#### PROBLEM DETAILS
Below are records; reproduce exactly the lines from the one that has "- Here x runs" through the one that has "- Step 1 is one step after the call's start", ends included, and nothing more.

#### EXERCISE MATERIALS
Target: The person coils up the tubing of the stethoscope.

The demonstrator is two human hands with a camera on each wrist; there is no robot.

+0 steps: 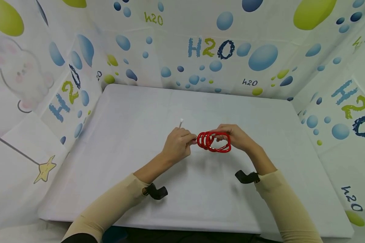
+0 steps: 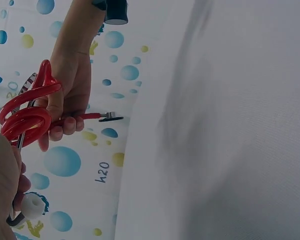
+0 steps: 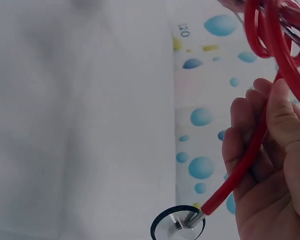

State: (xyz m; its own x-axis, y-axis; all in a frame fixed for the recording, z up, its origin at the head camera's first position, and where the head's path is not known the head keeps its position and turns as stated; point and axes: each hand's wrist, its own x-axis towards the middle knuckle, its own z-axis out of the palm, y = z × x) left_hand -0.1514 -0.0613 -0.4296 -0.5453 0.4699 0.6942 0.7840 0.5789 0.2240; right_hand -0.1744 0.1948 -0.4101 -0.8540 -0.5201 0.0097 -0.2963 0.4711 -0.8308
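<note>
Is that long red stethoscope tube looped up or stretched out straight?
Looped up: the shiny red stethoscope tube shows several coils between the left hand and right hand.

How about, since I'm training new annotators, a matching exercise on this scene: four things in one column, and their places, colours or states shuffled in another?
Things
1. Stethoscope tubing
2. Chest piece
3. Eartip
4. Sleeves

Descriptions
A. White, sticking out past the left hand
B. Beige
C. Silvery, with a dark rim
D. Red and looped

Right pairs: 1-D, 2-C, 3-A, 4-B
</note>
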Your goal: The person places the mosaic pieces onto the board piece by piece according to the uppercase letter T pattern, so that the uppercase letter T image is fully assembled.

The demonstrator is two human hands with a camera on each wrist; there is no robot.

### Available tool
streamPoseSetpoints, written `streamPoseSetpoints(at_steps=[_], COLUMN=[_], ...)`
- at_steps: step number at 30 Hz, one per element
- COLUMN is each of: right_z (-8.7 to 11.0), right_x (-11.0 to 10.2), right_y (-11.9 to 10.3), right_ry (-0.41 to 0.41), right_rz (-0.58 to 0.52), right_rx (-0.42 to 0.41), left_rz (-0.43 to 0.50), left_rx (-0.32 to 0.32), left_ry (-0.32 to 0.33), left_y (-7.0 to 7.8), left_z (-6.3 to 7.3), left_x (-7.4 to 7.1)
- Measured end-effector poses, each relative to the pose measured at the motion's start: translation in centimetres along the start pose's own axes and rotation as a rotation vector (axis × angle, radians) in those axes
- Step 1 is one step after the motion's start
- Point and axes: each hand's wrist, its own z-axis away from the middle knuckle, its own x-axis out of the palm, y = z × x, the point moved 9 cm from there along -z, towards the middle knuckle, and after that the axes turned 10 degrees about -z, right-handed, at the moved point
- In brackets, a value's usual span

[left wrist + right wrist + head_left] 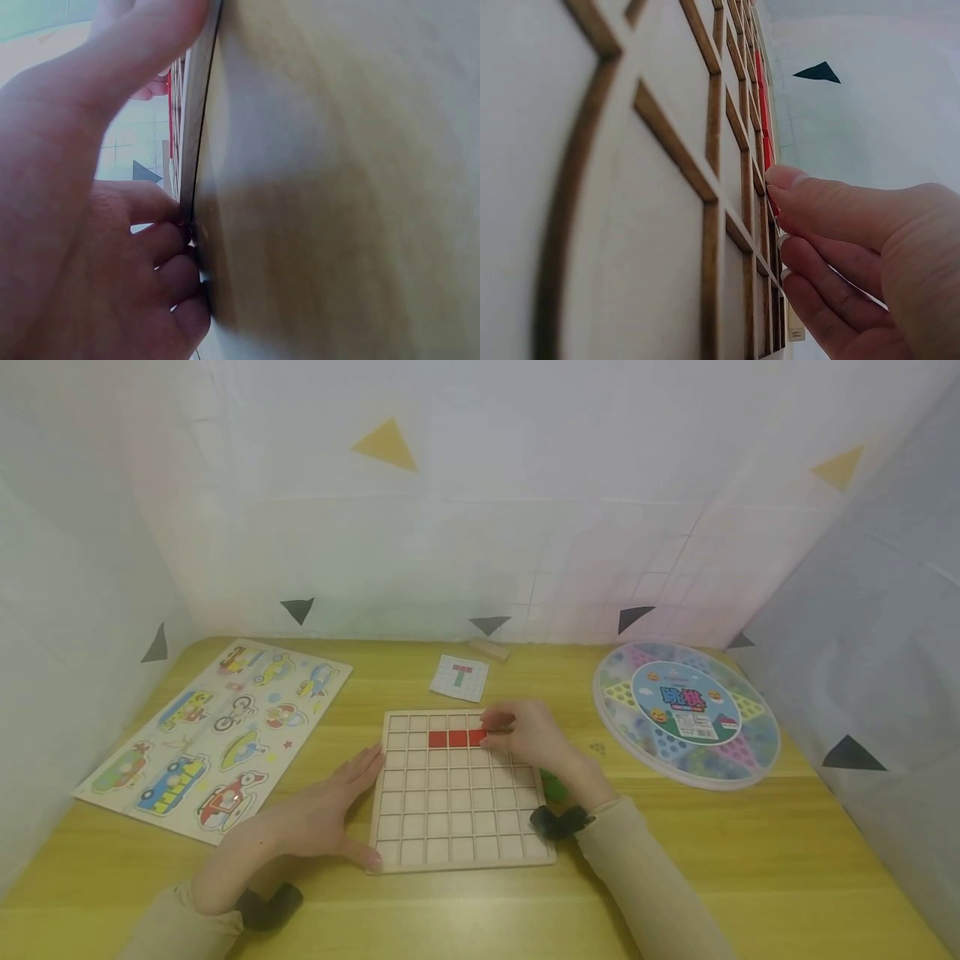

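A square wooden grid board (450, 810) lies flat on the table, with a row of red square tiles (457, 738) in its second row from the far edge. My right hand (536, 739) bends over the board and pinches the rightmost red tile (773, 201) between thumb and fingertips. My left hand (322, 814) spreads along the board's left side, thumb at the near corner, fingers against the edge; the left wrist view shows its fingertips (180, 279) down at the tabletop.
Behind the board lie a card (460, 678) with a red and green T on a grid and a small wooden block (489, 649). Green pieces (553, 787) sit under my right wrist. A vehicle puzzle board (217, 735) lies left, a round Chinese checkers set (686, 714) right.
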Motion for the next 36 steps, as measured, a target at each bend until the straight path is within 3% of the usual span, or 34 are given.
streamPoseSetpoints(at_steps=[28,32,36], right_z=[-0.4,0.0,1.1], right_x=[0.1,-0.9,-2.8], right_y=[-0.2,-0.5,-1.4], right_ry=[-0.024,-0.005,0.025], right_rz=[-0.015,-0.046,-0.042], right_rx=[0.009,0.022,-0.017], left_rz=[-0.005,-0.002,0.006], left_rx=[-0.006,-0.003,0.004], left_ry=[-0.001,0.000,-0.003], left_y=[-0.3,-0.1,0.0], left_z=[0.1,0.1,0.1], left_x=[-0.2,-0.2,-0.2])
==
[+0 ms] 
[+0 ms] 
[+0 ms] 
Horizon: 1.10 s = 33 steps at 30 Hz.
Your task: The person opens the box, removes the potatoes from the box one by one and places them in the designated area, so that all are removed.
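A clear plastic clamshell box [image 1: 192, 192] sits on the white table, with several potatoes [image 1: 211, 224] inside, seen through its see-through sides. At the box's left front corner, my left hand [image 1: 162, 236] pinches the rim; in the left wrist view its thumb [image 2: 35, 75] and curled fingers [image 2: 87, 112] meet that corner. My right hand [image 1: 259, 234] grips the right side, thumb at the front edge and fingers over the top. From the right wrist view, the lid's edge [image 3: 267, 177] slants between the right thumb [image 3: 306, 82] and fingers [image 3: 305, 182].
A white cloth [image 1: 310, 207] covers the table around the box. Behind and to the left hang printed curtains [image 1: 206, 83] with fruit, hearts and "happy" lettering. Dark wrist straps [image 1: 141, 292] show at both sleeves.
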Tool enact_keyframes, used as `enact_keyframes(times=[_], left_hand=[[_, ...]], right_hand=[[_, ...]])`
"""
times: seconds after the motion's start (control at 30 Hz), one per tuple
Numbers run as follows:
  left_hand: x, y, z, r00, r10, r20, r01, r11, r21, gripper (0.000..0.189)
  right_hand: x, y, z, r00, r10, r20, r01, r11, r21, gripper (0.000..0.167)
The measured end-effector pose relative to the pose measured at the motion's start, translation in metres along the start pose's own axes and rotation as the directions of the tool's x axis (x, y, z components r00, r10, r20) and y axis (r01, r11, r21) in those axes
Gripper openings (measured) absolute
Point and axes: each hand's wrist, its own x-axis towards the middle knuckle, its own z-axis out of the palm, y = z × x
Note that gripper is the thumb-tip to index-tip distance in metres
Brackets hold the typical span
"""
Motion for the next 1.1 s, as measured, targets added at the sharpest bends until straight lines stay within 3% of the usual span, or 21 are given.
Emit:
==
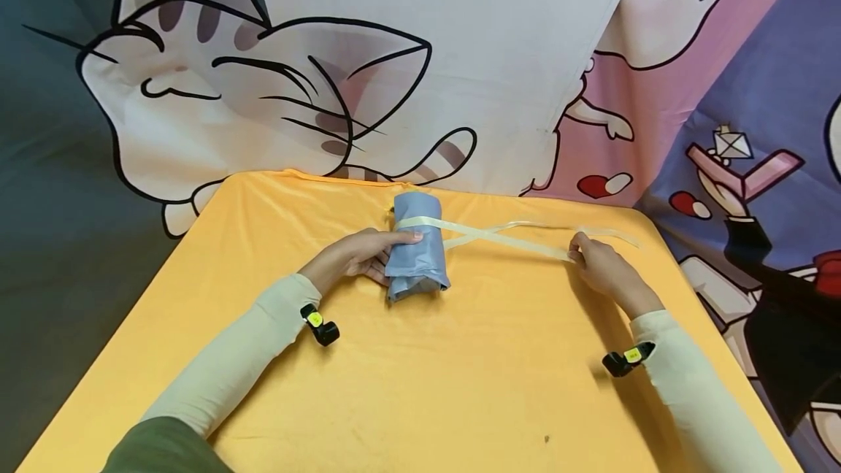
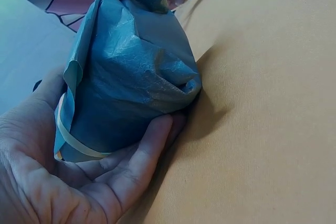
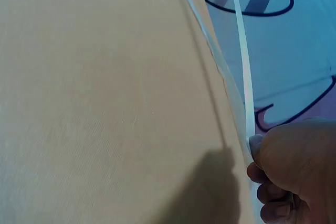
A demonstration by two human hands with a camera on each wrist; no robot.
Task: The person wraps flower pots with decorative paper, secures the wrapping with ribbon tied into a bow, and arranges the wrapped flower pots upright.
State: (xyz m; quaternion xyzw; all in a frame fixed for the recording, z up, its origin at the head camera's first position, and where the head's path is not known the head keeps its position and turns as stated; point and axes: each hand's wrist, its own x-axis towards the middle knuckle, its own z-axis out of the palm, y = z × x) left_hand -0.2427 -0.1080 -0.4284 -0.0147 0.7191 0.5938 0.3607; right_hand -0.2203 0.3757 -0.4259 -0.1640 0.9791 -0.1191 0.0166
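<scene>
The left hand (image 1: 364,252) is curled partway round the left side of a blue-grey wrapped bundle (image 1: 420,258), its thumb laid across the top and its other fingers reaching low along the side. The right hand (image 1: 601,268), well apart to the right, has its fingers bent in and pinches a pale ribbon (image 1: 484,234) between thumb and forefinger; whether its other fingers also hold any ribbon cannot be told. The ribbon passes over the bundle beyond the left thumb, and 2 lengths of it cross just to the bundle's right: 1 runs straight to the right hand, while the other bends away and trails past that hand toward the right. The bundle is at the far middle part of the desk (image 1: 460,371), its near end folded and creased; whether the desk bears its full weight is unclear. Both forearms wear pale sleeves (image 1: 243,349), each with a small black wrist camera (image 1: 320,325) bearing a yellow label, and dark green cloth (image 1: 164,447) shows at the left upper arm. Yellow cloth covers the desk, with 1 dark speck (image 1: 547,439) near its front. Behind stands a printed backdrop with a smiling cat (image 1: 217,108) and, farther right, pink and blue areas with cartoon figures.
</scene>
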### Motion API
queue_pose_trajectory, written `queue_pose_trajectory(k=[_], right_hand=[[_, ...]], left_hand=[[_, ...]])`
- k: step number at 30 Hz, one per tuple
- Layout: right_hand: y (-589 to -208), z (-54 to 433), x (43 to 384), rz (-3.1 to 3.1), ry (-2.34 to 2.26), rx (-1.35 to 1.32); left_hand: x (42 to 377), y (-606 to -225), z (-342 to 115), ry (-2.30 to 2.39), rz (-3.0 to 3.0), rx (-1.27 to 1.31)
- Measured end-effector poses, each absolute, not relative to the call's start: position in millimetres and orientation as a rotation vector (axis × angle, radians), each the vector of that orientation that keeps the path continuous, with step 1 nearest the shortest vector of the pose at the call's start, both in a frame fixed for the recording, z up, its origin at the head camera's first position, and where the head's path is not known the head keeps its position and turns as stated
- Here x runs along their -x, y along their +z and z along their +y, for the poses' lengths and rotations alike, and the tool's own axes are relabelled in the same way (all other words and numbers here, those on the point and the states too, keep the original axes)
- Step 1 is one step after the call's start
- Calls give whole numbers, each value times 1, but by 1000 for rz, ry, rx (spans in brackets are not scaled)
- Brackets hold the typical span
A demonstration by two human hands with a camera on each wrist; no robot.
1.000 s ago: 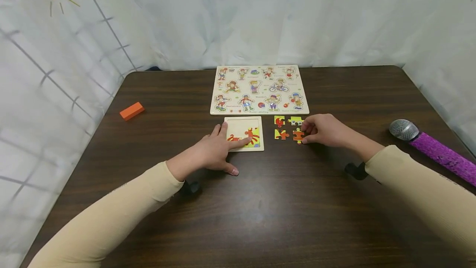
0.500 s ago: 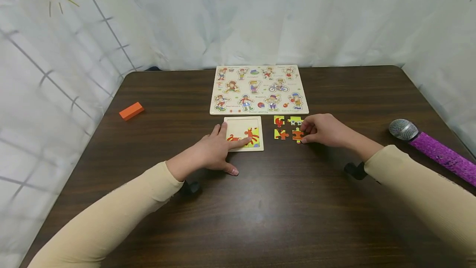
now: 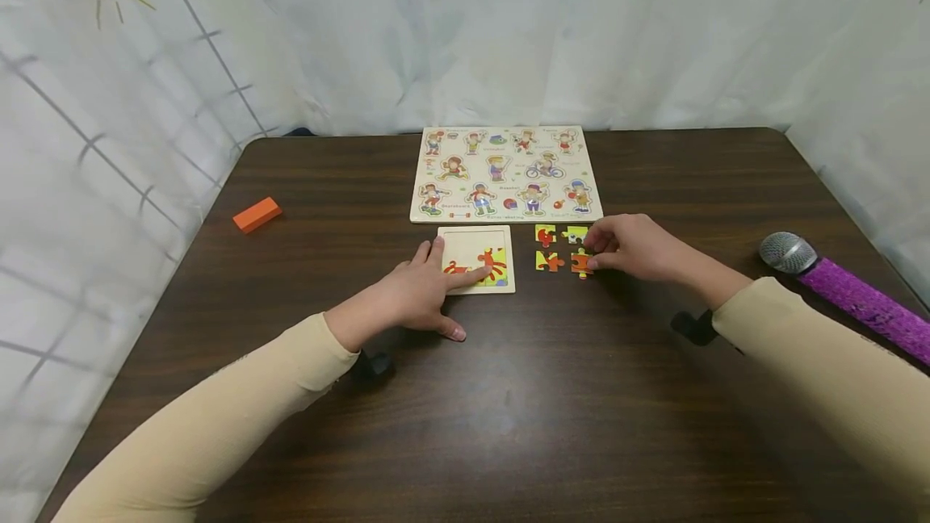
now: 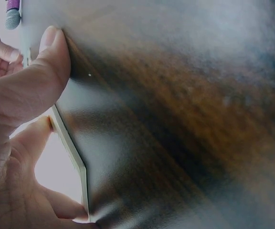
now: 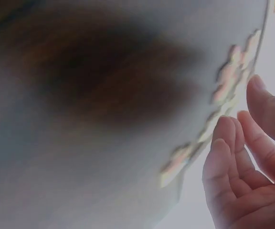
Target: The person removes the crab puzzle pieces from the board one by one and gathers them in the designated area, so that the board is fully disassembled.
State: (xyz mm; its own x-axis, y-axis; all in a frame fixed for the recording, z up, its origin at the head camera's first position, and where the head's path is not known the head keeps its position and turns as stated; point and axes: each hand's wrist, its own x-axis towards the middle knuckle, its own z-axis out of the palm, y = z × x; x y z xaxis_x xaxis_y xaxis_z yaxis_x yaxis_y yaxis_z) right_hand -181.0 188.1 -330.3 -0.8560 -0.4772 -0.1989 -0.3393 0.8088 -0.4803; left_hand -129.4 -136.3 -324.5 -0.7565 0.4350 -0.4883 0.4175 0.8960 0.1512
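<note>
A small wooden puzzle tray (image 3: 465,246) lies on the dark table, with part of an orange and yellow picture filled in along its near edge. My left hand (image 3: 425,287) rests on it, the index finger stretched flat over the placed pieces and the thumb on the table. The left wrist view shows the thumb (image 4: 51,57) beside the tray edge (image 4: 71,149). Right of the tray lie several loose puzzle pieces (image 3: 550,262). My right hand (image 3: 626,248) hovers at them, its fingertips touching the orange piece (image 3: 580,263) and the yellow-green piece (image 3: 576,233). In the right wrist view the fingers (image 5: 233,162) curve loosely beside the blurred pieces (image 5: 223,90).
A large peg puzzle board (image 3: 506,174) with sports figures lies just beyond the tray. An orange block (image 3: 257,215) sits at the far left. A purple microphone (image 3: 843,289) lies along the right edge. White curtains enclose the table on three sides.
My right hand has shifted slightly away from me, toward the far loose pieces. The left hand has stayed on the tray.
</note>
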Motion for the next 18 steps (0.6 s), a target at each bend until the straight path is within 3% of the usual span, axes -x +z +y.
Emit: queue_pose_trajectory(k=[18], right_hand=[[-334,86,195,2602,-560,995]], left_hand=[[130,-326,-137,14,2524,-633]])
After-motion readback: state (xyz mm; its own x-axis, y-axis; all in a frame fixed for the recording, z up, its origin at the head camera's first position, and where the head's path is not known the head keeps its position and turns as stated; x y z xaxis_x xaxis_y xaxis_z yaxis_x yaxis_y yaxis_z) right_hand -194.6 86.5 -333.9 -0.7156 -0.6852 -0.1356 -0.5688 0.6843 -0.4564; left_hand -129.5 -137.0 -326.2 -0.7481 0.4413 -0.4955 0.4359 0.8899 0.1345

#### TASK RESULT
- Here x runs along their -x, y along their +z and z along their +y, for the poses' lengths and rotations alike, and the tool's own axes are relabelled in the same way (all other words and numbers here, those on the point and the states too, keep the original axes)
- Step 1 is one step after the call's start

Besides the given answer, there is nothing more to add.